Na campanha eleitoral deste ano os candidatos pouco enfocaram esses temas, tampouco demonstraram liderança política clara que pensasse e atuasse com visão de futuro para indicar os caminhos do crescimento e do emprego. Alguns temas passaram longe das preocupações dos candidatos. Defesa, política externa, comércio exterior e meio ambiente deveriam ter estado entre os itens prioritários das agendas, até pelo impacto que têm sobre a soberania do País, para a voz do Brasil no cenário internacional, para a indústria e para o emprego e a tranquilidade do cidadão.

O Brasil está em situação extremamente desfavorável para alcançar um lugar relevante e de peso diante de um mundo em rápida transformação e cada vez mais imprevisível: perdemos poder e influência, isolamo-nos dos principais fluxos dinâmicos do comércio e da economia mundiais, seguimos atrasados em termos de absorção e geração de inovação e tecnologia, além do fato de nos últimos 20 anos termos crescido bem abaixo da média global. 

Nesse quadro de desalento, aumentam as frustrações e os mais pessimistas se apressam a decretar que o Brasil fracassou como Nação, como povo, como sociedade, como Estado e como governo. Mais pobre, com mais de 13 milhões de desempregados e com um nível de conflito social nunca visto, o Brasil está sem uma liderança que tenha visão de futuro e ponha o interesse nacional acima de tudo.

As eleições de 7 de outubro deram uma última oportunidade à sociedade brasileira para, pensando no País, acima de interesses pessoais ou político-partidários (o que é difícil, convenhamos, no atual cenário), escolher um candidato que pudesse comprometer-se com uma agenda de modernização, propondo reformas profundas na economia, na política e na sociedade. Que representasse uma mudança de mentalidade e tivesse uma visão de médio e longo prazos. Que se comprometesse com uma reforma do papel do Estado, a começar pela redução de gastos, diminuição do número de ministérios, pelo fim dos privilégios (mordomias, carros e residências oficiais) das corporações e pelo corte do número de cargos públicos nos três Poderes. Que tivesse de fato tolerância zero com a corrupção em todos os níveis e promovesse medidas para acelerar a aplicação da lei, dentro dos princípios democráticos. Que se comprometesse com a simplificação da vida dos cidadãos e das empresas, executando uma política que eliminasse o peso crescente da burocracia. Um governo que realmente se dedicasse a melhorar os serviços públicos, tão deficientes e precários nos campos da educação, da saúde e do transporte.
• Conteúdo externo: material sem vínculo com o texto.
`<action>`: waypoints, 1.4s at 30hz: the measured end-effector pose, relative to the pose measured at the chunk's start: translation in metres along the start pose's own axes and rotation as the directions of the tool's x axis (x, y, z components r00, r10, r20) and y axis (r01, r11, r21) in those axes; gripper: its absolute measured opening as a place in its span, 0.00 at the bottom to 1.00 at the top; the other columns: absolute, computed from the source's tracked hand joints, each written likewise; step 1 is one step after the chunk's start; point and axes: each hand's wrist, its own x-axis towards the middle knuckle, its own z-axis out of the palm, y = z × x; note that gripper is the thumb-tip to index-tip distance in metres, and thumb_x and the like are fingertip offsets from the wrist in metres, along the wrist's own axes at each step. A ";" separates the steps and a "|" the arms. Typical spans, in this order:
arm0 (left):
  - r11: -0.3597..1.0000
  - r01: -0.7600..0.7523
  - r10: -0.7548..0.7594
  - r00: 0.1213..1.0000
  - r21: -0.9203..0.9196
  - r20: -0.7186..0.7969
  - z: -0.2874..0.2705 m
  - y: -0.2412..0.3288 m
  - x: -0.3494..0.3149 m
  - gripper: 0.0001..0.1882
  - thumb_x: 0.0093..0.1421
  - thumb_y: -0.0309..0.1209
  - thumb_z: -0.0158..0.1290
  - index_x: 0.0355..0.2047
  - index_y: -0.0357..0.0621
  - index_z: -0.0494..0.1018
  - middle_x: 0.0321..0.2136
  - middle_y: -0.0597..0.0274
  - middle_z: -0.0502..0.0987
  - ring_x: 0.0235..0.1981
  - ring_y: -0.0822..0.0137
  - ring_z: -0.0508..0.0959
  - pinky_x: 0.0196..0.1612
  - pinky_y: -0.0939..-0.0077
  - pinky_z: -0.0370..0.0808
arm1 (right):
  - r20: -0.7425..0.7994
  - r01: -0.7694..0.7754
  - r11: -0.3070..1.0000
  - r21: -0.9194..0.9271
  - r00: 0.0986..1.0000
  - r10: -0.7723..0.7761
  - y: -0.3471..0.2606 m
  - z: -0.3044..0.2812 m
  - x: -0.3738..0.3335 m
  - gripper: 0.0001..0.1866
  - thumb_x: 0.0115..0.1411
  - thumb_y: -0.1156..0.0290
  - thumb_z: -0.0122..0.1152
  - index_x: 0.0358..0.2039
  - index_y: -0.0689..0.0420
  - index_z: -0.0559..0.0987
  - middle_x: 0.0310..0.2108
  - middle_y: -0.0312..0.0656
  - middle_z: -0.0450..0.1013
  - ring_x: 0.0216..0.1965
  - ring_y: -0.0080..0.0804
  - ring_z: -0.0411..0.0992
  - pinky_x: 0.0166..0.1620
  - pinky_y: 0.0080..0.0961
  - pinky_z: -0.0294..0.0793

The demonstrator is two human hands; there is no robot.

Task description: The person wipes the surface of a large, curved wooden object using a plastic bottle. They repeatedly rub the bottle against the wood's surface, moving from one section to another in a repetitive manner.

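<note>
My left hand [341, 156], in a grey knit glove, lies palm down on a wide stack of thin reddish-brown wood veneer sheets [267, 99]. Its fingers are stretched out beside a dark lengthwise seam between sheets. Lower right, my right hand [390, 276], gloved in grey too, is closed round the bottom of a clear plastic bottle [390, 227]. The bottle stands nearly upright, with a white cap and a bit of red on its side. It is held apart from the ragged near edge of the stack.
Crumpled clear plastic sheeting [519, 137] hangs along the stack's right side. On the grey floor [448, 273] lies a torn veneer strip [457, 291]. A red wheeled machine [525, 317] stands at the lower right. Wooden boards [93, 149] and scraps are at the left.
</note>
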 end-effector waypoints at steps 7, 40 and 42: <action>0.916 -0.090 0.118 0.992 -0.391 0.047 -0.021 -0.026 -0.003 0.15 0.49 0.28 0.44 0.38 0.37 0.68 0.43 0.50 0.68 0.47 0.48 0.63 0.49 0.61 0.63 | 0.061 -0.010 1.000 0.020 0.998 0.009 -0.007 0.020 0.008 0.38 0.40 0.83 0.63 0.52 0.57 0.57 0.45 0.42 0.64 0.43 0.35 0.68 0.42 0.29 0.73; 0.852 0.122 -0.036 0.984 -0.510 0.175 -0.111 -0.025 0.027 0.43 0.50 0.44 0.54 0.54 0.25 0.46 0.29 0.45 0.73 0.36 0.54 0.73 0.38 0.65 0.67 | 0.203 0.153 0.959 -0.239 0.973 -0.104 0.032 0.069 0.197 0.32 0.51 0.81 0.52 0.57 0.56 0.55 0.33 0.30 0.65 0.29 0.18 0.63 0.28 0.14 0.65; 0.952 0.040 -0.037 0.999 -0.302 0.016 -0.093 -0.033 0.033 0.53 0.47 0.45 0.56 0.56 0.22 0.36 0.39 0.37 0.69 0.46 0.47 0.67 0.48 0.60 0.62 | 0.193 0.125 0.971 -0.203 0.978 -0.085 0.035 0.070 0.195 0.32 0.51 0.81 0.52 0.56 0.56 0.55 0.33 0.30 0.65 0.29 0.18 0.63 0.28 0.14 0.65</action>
A crise agravou a polarização e o sectarismo. A sociedade brasileira, na sua maioria, votou com raiva contra a política, o PT e o establishment. Prevaleceu a vontade de soluções radicais para coibir a violência e a corrupção. Ganharam os extremos populistas e desapareceu o centro moderado.

Qualquer decisão dos eleitores, no segundo turno, terá um impacto profundo na vida política, econômica e social do País, com efeitos sobre a próxima geração. A dar crédito aos programas de governo apresentados e às declarações em entrevistas e nos debates pelo rádio e pela televisão, a sociedade brasileira vai decidir entre um modelo com o Estado forte, com a revogação das reformas conseguidas nos últimos dois anos, com uma economia fechada, ou vai optar, pela primeira vez, por uma direita que tentará aprovar uma agenda ultraliberal, com a redução do papel do Estado e a abertura da economia, e medidas conservadoras na área dos valores e costumes, que poderão acentuar a tensão com as minorias. 

Nos dois casos, o País poderá ser conduzido para a radicalização e o autoritarismo, com um possível choque com o Congresso e o Judiciário. Por isso foram positivas as recentes declarações de Jair Bolsonaro e de Fernando Haddad no sentido do fortalecimento da democracia, da crítica à violência baseada em raça, crença ou sexo, pela liberdade de imprensa e com o chamamento para o fim da polarização interna.

O futuro presidente da República não terá alternativa senão seguir a trilha da moderação, na tentativa de evitar o agravamento do “nós contra eles”. O candidato que perder terá de reconhecer, dentro das regras democráticas, o resultado das urnas e ajudar a pôr fim à campanha de descrédito contra o Brasil no exterior.

Se esse caminho não for seguido, começaremos escrever a crônica de mais uma crise política e econômica anunciada.